YOUR OBJECTIVE
Read through the material below and find each line that has the word "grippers"; copy it.

________________________________________

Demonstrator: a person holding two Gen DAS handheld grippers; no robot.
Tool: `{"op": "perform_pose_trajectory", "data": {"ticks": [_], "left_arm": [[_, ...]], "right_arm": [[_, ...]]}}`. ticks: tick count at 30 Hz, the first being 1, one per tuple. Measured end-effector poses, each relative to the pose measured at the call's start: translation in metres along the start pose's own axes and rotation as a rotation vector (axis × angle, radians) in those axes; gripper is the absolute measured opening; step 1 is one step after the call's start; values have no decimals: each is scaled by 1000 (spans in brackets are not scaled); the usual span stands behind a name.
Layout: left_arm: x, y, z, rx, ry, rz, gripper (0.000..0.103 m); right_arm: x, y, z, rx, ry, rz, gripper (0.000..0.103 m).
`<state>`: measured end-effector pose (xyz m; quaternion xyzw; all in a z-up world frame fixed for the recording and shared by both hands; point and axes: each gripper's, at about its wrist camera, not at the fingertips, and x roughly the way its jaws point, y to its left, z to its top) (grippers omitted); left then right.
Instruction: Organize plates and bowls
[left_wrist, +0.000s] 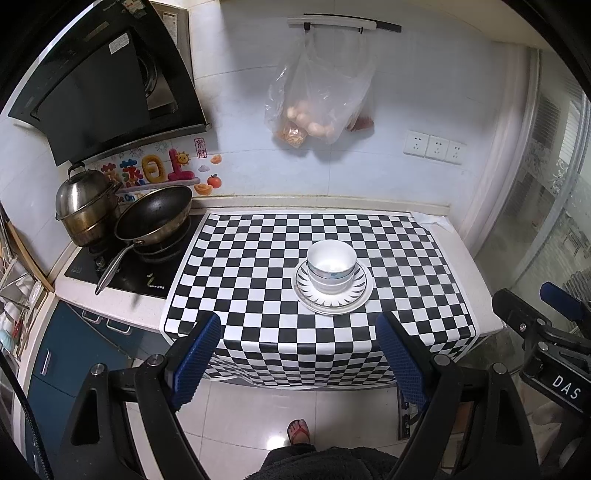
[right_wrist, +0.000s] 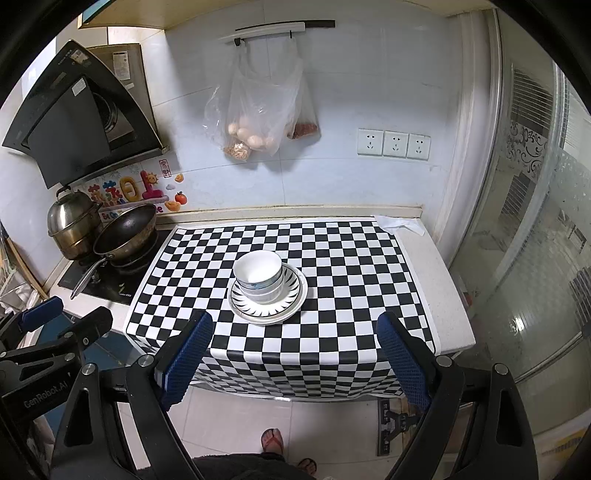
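Stacked white bowls (left_wrist: 331, 266) (right_wrist: 259, 276) sit on stacked plates (left_wrist: 354, 299) (right_wrist: 291, 304); the upper plate has a black ray pattern on its rim. The stack stands on a black-and-white checkered cloth (left_wrist: 258, 280) (right_wrist: 351, 280) on the counter. My left gripper (left_wrist: 299, 354) is open and empty, held back in front of the counter's edge, with the stack ahead and slightly right. My right gripper (right_wrist: 295, 354) is open and empty, also in front of the counter's edge, with the stack ahead and slightly left. The right gripper also shows in the left wrist view (left_wrist: 546, 314).
A stove with a black wok (left_wrist: 153, 218) (right_wrist: 125, 230) and a steel steamer pot (left_wrist: 86, 206) (right_wrist: 72, 225) is at the left. A range hood (left_wrist: 99, 92) hangs above it. Plastic bags of food (left_wrist: 317, 99) (right_wrist: 258, 114) hang on the wall. A glass door (right_wrist: 535, 221) is at the right.
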<state>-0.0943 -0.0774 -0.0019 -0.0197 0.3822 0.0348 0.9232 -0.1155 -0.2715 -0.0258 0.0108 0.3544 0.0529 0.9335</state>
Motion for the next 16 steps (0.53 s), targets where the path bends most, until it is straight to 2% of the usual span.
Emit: {"op": "perform_pose_trajectory", "data": {"ticks": [16], "left_arm": [[1,8,5,6,-14,-7,86]], "right_arm": [[8,-5,-1,-4,11,-4,93]]}}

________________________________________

ANSWER SPACE
Demonstrator: a person holding two Gen DAS handheld grippers; no robot.
`<state>`: measured end-effector pose (xyz m; quaternion xyzw; all in a z-up world frame fixed for the recording and shared by both hands; point and axes: each gripper's, at about its wrist camera, not at the fingertips, and x roughly the way its jaws point, y to its left, z to its top) (grippers omitted); left then right.

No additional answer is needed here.